● **To do**
Using the records that follow, tally the lines containing the word "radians" and state only the count.

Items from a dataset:
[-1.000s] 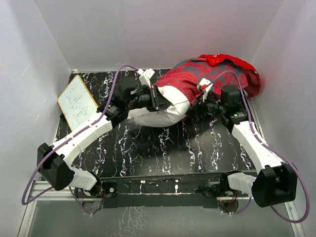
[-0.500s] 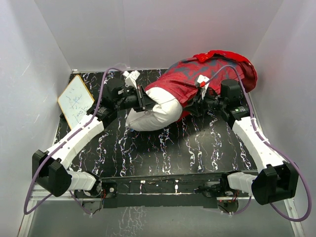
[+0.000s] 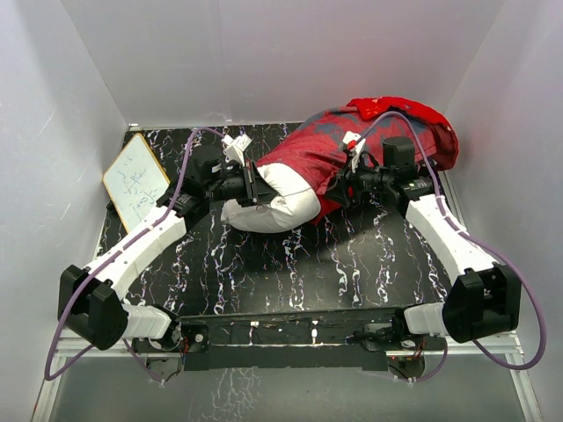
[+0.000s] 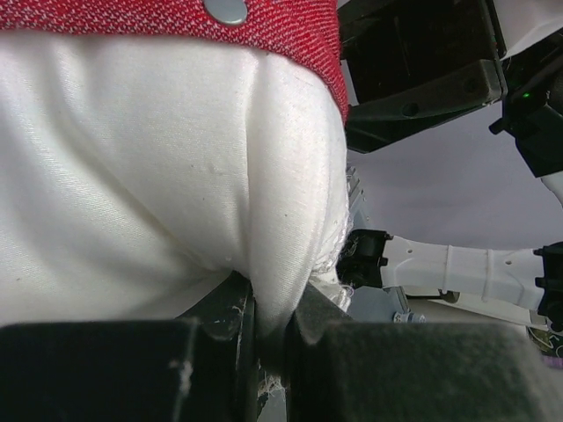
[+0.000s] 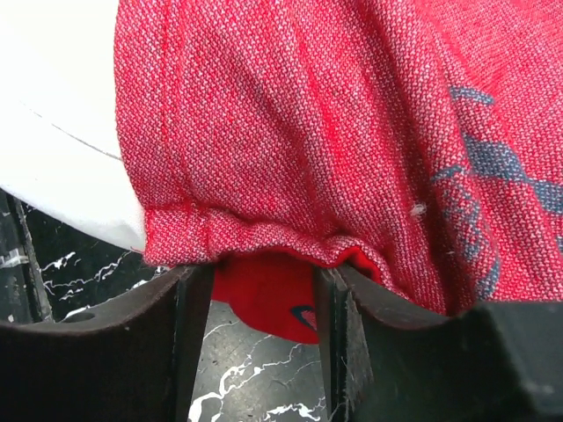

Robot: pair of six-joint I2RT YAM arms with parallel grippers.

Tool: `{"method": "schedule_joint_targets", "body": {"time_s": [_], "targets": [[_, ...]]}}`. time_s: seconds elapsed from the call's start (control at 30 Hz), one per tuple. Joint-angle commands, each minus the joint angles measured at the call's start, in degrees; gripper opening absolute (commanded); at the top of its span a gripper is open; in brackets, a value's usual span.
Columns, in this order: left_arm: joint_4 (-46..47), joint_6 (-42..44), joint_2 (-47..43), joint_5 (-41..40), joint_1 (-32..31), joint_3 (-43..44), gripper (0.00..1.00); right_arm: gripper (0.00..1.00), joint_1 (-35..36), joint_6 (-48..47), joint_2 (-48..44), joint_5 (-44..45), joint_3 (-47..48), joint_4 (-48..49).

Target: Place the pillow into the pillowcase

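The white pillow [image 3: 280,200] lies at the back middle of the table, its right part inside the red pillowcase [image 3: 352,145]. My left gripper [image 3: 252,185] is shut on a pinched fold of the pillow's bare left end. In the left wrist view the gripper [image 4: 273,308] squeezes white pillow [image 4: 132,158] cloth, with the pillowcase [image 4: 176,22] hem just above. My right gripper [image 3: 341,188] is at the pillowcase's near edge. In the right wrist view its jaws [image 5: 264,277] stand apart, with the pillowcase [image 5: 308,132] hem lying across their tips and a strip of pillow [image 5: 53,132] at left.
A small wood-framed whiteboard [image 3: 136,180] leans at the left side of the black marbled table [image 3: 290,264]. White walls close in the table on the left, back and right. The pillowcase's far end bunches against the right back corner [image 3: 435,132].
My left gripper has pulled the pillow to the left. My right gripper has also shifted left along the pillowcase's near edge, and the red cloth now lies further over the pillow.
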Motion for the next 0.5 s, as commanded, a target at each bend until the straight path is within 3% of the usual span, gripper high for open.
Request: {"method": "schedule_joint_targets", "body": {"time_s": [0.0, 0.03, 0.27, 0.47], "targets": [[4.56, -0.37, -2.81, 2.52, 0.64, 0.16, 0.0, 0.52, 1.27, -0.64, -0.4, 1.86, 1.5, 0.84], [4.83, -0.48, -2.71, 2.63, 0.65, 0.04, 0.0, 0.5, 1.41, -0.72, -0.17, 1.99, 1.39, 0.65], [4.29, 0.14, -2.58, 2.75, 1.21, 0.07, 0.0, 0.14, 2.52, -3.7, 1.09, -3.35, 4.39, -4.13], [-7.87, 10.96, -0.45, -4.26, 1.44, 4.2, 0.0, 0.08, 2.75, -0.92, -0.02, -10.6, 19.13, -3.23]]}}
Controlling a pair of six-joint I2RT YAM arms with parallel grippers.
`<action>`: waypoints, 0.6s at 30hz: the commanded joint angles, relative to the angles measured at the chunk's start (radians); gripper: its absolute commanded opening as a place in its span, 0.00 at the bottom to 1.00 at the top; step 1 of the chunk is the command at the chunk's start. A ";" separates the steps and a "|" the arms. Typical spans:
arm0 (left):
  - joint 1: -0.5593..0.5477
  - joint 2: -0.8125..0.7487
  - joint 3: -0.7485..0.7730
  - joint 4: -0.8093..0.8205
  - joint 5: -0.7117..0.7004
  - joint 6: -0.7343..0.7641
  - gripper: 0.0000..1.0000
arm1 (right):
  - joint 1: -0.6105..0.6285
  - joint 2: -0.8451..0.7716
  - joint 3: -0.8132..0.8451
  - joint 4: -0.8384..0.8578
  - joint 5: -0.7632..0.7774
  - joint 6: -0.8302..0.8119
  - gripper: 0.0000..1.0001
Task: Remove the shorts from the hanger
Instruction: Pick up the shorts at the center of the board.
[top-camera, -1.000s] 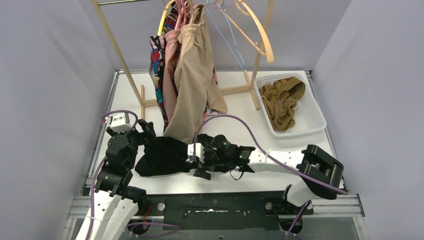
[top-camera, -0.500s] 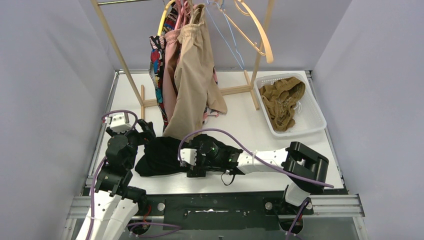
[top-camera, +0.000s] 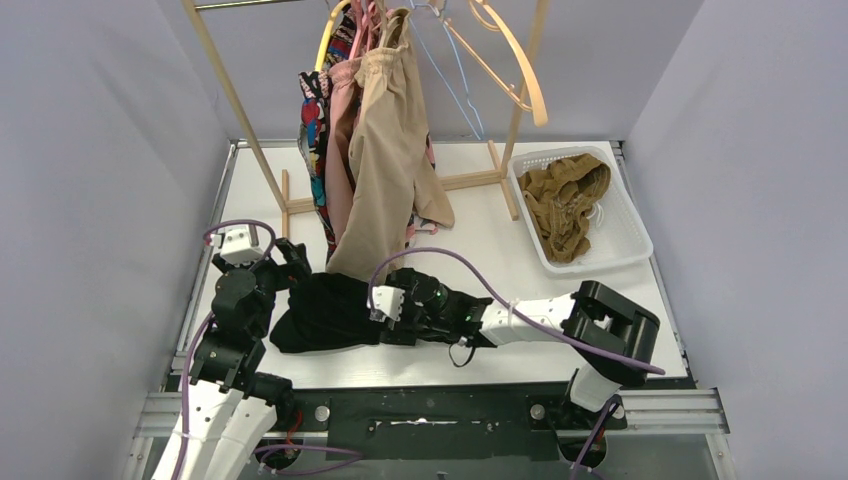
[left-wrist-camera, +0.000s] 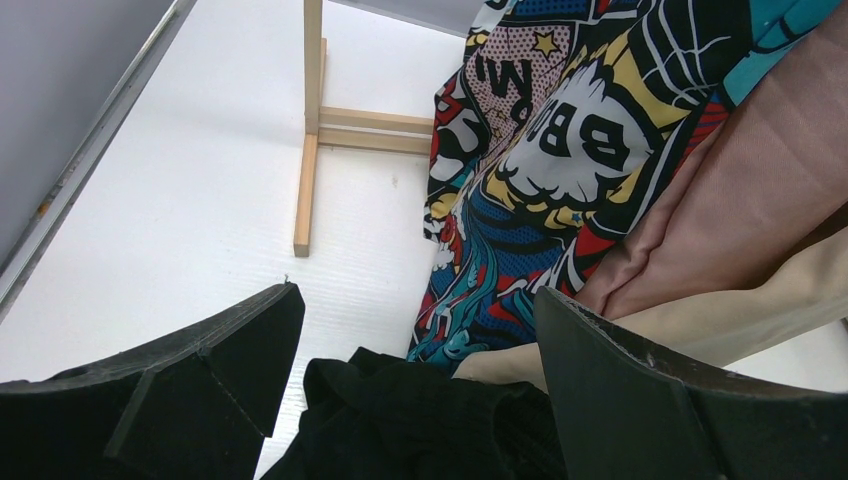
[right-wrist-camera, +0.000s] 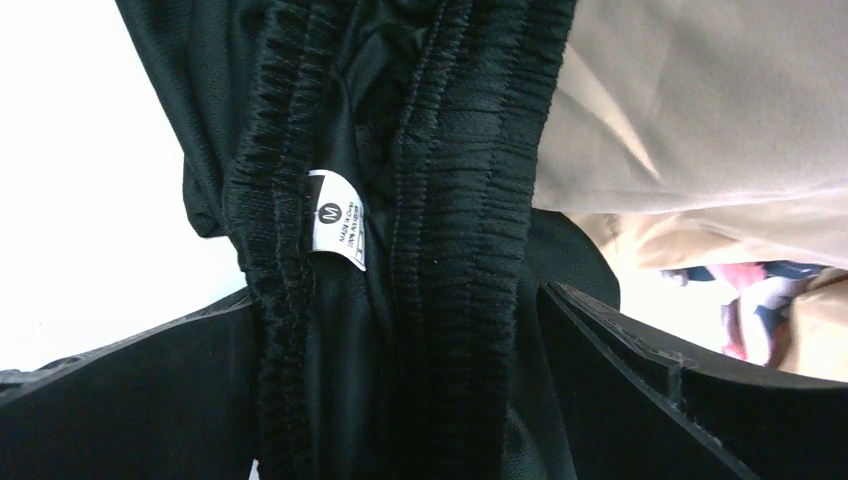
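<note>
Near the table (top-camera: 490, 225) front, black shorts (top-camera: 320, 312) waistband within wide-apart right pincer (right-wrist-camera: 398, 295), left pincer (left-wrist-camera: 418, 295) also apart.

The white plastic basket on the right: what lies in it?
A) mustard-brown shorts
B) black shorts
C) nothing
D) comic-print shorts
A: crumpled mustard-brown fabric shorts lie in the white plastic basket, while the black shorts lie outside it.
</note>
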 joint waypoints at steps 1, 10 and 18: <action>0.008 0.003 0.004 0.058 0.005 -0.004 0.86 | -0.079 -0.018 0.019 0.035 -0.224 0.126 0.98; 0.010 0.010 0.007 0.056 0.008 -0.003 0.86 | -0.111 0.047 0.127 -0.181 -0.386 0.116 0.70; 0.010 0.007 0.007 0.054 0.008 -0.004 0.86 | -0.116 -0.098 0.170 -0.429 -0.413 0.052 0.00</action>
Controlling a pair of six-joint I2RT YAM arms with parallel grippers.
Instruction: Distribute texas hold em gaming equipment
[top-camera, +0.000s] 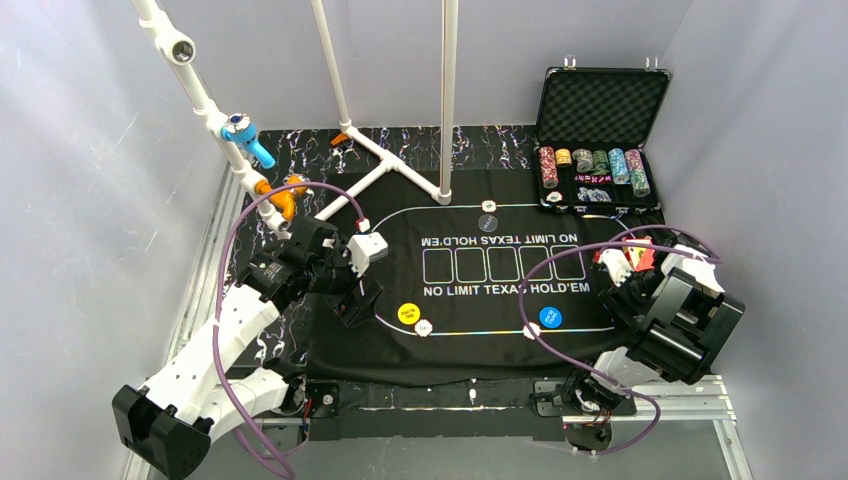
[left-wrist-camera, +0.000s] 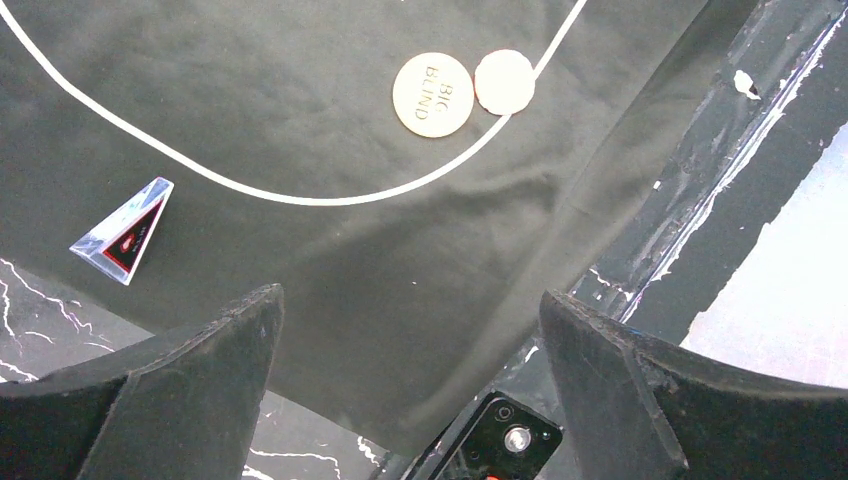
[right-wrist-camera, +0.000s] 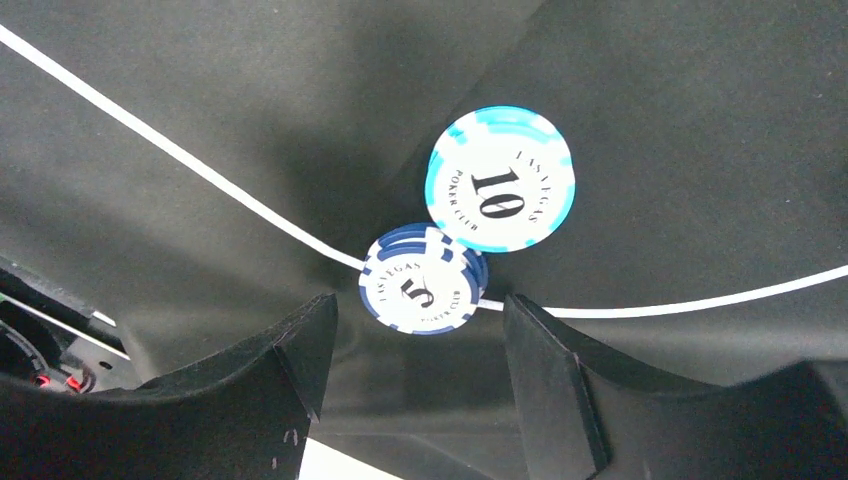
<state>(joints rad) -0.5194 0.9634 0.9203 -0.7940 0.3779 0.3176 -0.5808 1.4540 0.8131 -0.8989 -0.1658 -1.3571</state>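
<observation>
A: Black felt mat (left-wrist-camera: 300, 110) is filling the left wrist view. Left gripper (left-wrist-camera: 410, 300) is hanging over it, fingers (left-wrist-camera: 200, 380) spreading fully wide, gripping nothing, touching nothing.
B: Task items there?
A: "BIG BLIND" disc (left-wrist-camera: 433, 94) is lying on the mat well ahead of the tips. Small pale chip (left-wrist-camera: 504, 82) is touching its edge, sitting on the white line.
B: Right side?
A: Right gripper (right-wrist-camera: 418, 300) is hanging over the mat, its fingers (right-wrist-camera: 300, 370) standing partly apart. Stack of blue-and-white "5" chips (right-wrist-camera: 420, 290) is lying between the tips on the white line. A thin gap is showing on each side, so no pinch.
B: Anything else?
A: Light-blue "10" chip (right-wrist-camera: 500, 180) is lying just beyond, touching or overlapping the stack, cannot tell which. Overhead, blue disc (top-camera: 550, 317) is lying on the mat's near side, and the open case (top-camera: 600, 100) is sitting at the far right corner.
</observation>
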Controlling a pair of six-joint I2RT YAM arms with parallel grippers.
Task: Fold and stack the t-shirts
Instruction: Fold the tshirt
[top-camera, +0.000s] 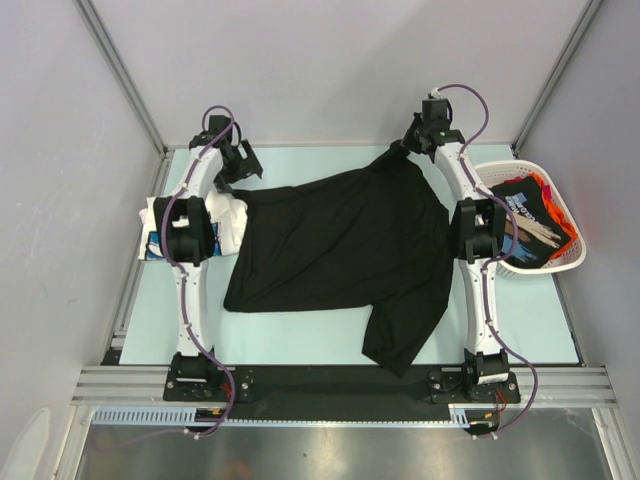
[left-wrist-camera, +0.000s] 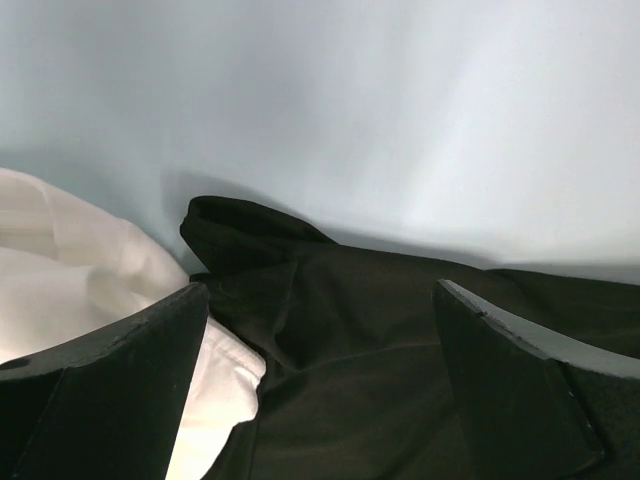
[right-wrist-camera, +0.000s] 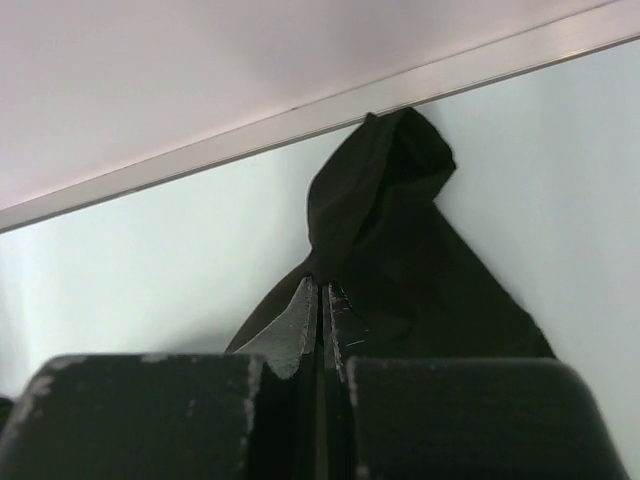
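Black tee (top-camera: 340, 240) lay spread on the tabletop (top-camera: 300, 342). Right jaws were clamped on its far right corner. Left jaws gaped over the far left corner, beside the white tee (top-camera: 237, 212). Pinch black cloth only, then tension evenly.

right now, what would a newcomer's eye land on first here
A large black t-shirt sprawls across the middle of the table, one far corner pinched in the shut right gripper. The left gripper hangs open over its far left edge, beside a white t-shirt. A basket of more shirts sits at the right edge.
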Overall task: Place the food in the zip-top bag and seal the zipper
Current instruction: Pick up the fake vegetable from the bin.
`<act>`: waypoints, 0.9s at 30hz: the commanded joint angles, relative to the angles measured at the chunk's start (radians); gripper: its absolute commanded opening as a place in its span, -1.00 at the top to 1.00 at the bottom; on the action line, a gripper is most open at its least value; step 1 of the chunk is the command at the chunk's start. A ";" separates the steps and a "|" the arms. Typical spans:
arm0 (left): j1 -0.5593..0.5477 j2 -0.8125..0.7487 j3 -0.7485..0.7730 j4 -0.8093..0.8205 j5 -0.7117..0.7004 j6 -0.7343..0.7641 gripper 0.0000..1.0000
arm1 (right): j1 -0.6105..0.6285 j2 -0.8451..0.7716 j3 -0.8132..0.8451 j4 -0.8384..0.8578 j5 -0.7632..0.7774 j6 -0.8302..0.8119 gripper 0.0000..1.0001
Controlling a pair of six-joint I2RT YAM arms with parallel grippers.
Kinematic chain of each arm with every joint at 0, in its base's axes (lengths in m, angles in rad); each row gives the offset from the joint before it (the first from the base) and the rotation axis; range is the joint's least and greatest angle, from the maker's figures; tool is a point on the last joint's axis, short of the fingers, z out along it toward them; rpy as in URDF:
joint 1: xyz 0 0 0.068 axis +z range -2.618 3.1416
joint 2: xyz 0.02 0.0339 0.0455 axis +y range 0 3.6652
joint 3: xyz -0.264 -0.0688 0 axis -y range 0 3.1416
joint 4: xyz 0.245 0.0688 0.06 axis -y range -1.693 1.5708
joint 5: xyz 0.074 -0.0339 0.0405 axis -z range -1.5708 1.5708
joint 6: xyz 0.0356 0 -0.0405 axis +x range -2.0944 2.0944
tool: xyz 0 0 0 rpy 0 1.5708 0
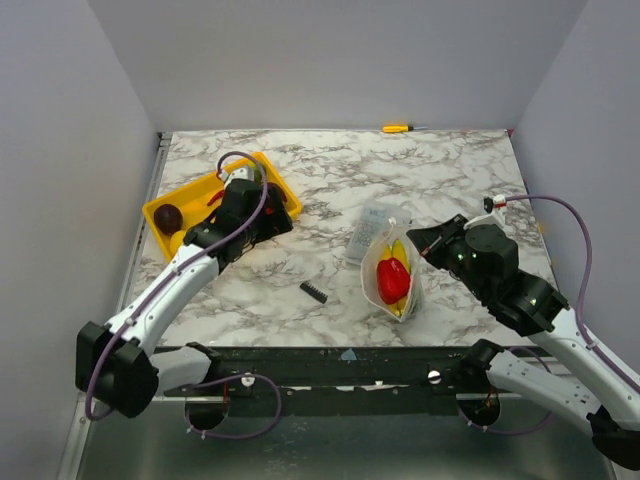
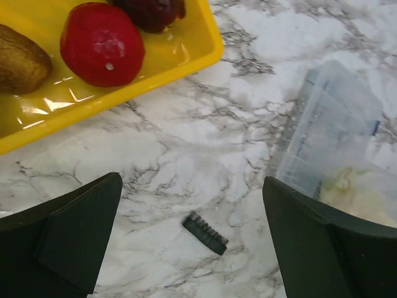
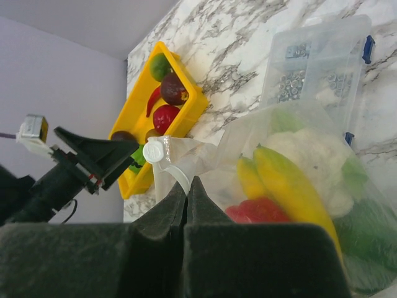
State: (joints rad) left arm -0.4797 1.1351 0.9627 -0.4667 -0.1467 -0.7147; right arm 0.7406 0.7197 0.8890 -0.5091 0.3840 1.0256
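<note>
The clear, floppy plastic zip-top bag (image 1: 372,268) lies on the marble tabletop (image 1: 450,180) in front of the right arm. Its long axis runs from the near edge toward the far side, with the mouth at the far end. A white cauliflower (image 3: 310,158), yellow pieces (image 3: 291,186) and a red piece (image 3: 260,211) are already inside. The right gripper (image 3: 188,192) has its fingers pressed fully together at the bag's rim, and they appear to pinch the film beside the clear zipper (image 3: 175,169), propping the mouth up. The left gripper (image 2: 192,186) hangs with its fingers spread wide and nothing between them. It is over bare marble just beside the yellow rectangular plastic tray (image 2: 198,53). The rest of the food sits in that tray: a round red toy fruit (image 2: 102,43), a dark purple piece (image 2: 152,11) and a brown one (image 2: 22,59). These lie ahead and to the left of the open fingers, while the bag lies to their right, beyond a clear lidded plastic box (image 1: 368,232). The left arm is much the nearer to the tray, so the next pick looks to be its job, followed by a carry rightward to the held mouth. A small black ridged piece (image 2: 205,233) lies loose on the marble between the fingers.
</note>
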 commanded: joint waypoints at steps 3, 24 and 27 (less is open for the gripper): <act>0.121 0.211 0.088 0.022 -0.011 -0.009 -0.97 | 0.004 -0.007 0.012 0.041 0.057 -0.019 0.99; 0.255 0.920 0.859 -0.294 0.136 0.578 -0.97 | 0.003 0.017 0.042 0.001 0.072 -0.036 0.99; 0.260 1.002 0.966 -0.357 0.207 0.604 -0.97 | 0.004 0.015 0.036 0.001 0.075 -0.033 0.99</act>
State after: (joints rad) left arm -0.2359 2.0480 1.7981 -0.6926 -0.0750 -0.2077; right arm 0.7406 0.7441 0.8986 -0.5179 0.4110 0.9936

● **Answer section**
2